#### ASSIGNMENT
Print the data that follows again, keeping every line exact.
DATA PROVIDED below:
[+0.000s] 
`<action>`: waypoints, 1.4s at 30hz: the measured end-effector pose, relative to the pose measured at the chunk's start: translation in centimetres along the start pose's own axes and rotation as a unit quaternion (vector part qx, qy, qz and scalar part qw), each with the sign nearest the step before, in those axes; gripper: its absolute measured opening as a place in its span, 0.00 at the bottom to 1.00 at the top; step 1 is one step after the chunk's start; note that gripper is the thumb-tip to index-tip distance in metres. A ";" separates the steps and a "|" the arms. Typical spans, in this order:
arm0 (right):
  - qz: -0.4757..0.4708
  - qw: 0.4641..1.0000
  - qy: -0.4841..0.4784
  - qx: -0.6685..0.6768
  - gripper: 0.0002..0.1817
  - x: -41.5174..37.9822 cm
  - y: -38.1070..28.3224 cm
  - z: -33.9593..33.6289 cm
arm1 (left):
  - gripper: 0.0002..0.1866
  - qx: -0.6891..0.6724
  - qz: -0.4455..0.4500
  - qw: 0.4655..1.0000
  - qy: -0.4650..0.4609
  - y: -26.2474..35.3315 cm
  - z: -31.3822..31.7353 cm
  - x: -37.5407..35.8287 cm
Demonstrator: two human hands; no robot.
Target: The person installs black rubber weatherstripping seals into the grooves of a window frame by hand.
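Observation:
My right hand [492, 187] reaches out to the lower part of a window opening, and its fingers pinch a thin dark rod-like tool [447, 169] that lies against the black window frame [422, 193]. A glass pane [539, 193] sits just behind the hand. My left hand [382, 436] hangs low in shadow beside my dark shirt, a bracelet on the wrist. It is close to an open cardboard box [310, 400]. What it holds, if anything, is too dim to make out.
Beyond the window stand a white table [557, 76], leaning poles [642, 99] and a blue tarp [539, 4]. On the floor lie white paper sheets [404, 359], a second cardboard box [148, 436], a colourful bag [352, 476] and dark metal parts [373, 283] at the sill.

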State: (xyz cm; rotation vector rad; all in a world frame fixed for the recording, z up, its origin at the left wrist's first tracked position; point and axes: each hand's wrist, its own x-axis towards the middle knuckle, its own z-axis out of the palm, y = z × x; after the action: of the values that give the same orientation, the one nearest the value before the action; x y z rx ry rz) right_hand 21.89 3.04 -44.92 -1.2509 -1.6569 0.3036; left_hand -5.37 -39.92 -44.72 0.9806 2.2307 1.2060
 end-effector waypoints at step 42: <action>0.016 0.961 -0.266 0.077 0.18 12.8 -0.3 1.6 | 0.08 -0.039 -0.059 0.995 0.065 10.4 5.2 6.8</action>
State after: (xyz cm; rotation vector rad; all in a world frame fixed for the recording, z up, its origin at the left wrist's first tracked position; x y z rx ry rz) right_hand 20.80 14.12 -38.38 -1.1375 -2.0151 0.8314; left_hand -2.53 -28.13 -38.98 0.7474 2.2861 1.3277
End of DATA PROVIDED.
#### SOLUTION
[+0.000s] 
`<action>`: waypoints, 1.4s at 30hz: the measured end-effector pose, relative to the pose measured at the chunk's start: translation in centimetres along the start pose's own axes and rotation as a unit quaternion (vector part qx, qy, qz and scalar part qw), each with the sign nearest the step before, in those axes; gripper: its absolute measured opening as a place in its span, 0.00 at the bottom to 1.00 at the top; step 1 is one step after the chunk's start; note that gripper is the thumb-tip to index-tip distance in metres. A ";" separates the steps and a "|" the arms. Typical spans, in this order:
arm0 (right):
  - qz: -0.4757..0.4708
  - qw: 0.4641..1.0000
  - qy: -0.4841..0.4784
  - qx: -0.6685..0.6768
  - gripper: 0.0002..0.1817
  - x: -41.5174..37.9822 cm
  - y: -38.1070..28.3224 cm
  - z: -33.9593..33.6289 cm
arm1 (left):
  - gripper: 0.0002..0.1866
  - qx: -0.6891..0.6724
  - qz: -0.4455..0.4500
  - qw: 0.4655..1.0000
  - qy: -0.4650..0.4609
  - y: -26.2474..35.3315 cm
  - z: -31.3822..31.7353 cm
  - x: -37.5407..35.8287 cm
Demonstrator: two human hands; no robot.
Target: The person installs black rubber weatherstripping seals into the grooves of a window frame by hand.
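Observation:
My right hand [492, 187] reaches out to the lower part of a window opening, and its fingers pinch a thin dark rod-like tool [447, 169] that lies against the black window frame [422, 193]. A glass pane [539, 193] sits just behind the hand. My left hand [382, 436] hangs low in shadow beside my dark shirt, a bracelet on the wrist. It is close to an open cardboard box [310, 400]. What it holds, if anything, is too dim to make out.
Beyond the window stand a white table [557, 76], leaning poles [642, 99] and a blue tarp [539, 4]. On the floor lie white paper sheets [404, 359], a second cardboard box [148, 436], a colourful bag [352, 476] and dark metal parts [373, 283] at the sill.
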
State: (xyz cm; rotation vector rad; all in a world frame fixed for the recording, z up, its origin at the left wrist's first tracked position; point and axes: each hand's wrist, its own x-axis towards the middle knuckle, its own z-axis out of the palm, y = z × x; after the action: of the values that give the same orientation, the one nearest the value before the action; x y z rx ry rz) right_hand 21.89 3.04 -44.92 -1.2509 -1.6569 0.3036; left_hand -5.37 -39.92 -44.72 0.9806 2.2307 1.2060
 end-effector waypoints at step 42: <action>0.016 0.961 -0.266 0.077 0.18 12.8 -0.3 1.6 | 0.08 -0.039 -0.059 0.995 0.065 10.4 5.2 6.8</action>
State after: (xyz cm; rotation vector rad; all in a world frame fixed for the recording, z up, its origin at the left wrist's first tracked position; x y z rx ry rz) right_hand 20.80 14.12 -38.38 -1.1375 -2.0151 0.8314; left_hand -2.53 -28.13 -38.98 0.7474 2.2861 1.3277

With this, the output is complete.